* What the exercise asks *
Look below for the line holding "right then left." and the line holding "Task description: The". Transcribe exactly those lines and all lines between them, nothing more.

* Supplied data *
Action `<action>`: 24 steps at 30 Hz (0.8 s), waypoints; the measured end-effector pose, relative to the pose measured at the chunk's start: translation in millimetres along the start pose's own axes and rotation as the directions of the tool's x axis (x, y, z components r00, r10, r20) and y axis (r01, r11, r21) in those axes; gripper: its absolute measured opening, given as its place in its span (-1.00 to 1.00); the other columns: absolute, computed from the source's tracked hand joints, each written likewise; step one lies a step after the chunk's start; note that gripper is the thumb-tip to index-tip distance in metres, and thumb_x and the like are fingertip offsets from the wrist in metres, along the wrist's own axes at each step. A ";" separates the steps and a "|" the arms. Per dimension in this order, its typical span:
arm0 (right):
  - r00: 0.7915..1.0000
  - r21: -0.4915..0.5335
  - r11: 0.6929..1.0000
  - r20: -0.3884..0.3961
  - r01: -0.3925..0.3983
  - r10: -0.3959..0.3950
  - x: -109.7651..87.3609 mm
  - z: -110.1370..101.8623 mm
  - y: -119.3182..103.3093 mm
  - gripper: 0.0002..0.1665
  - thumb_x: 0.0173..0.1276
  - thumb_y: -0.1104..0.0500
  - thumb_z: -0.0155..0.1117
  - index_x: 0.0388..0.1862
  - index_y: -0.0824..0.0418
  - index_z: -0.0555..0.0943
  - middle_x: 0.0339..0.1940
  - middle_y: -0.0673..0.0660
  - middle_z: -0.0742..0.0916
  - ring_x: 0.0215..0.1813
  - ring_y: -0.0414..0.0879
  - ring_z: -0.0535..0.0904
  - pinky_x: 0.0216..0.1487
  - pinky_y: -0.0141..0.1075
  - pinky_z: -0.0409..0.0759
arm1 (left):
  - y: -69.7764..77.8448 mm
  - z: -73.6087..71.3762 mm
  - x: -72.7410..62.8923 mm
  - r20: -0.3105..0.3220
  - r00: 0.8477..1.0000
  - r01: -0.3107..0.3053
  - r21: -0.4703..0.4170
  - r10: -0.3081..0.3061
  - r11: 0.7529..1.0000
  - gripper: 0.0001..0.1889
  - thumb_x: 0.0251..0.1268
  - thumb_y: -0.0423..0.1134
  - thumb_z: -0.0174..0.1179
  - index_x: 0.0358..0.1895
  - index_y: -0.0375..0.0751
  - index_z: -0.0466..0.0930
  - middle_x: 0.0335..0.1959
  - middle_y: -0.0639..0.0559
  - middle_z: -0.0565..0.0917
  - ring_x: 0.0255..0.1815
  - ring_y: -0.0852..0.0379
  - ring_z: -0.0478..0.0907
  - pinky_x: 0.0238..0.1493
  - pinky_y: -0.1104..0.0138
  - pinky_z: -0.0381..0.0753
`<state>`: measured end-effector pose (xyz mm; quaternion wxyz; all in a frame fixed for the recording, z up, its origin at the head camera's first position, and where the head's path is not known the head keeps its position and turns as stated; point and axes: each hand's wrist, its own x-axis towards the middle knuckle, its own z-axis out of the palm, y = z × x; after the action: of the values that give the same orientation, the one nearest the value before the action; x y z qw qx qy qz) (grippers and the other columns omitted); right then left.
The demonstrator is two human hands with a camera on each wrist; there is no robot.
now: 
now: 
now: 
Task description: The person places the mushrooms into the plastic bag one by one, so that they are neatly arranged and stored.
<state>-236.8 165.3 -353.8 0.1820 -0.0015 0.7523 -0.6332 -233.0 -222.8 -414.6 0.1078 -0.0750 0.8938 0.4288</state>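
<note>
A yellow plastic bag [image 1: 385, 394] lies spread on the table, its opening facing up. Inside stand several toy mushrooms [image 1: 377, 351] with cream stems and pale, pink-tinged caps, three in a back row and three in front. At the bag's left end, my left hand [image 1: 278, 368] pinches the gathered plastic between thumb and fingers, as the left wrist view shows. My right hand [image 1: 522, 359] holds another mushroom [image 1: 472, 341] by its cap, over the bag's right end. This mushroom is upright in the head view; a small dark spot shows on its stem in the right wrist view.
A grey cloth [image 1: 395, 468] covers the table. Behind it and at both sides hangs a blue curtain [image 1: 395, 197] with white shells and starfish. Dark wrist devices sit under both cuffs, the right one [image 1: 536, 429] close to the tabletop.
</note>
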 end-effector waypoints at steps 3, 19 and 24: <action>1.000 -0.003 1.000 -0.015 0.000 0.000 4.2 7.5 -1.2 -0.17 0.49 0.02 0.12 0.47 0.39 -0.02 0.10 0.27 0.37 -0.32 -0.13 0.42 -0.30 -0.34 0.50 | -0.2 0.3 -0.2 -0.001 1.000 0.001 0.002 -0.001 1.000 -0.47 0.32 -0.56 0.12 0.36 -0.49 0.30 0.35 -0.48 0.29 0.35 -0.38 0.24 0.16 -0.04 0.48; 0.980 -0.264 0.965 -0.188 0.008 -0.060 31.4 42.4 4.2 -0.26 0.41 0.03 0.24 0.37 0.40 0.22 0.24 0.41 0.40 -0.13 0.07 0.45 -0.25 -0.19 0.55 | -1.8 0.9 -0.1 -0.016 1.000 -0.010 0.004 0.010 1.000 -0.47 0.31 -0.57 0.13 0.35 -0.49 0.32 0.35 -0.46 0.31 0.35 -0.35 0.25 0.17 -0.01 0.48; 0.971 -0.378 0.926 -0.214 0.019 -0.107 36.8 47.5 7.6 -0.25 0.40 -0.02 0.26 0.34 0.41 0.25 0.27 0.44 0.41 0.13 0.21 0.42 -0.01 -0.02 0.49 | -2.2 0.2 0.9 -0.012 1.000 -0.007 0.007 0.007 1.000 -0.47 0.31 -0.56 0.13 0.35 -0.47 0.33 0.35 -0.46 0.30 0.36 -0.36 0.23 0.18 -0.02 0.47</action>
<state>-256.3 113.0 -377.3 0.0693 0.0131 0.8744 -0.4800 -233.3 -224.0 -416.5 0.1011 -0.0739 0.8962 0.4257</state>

* Reply to the task *
`<state>`: measured end-effector pose (xyz mm; quaternion wxyz; all in a frame fixed for the recording, z up, its origin at the head camera's first position, and where the head's path is not known the head keeps its position and turns as stated; point and axes: each hand's wrist, its own x-axis towards the middle knuckle, its own z-axis out of the palm, y = z × x; after the action: of the values that give the same orientation, the one nearest the value before the action; x y z qw qx qy qz) (grippers and the other columns omitted); right then left.
The demonstrator is two human hands with a camera on each wrist; there is no robot.
now: 
now: 
now: 
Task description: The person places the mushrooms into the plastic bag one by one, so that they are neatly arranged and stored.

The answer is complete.